If I've got the hang of this forum software, David, then
here these samples here should answer your question. I'm getting some good pictures, but also still getting heaps of duds. Gradually, ever so gradually, I am learning to get more good pics and fewer duds, but it's hard.
Give me an easy enough subject and I'll get decent results pretty much every time now. (For example, a nice largish bird such as a duck, that's reasonably close, that keeps more-or-less still for several minutes at a time while I fiddle about, and with good, bright light. That's at one extreme. With half-decent gear and a little practice, anyone ought to be able to do that.

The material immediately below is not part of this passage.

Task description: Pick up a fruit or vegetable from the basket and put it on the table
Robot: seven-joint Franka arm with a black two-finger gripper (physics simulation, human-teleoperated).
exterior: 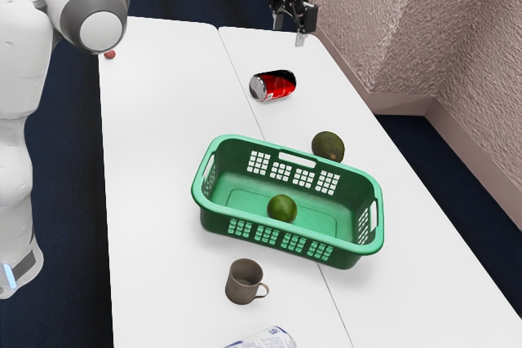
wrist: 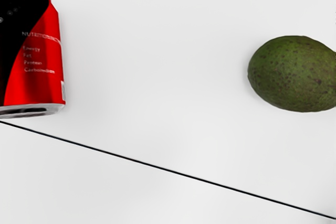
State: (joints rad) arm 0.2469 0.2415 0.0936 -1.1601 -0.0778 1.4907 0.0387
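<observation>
Green fruit (exterior: 282, 209) inside the basket (exterior: 236, 214)
Jaws (exterior: 289, 32) hang parted, empty; too low an approach could knock the basket askew.

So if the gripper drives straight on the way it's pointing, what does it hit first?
Most likely bare table. The gripper points down, and the wrist view centers on tabletop between the red can and the avocado. Height and exact landing spot are unclear.
</observation>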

At the other extreme are the problem birds - essentially, the ones that break one or more of the "rules" above and make photography difficult. It's all a matter of degree, I think. Things like thornbills or scrub-wrens tend to be very difficult. I still haven't got any decent thornbill pictures even though the tiny little things don't mind me getting close to them, as they are moving constantly and (90% of the time) they are ducking in and out of the shrubbery, making it difficult (a) to get good light on them, and (b) to get the Nikon to auto-focus on the right thing.
But I will, eventually. I'm not in too much of a hurry as, come the summer, I'll be able to lie in wait at watering places and get as many as I like.
Anyway, the short answer is that I'm finding it incredibly rewarding and just as difficult as I want to make it. This weekend, for example, I could have taken any number of nice easy water bird pictures but instead set myself the goal of getting passerine shots. The results are not great and I don't have much to show for it (a handful of reasonable shots is all) but no pain, no gain. Little by little, I'm improving.
My main grumble with the Coolpix is that interminable damn shutter delay. But what can you do? If there is a better digiscoping camera, I'll order one on Monday. In the meantime, we just have to learn to live with the Nikon.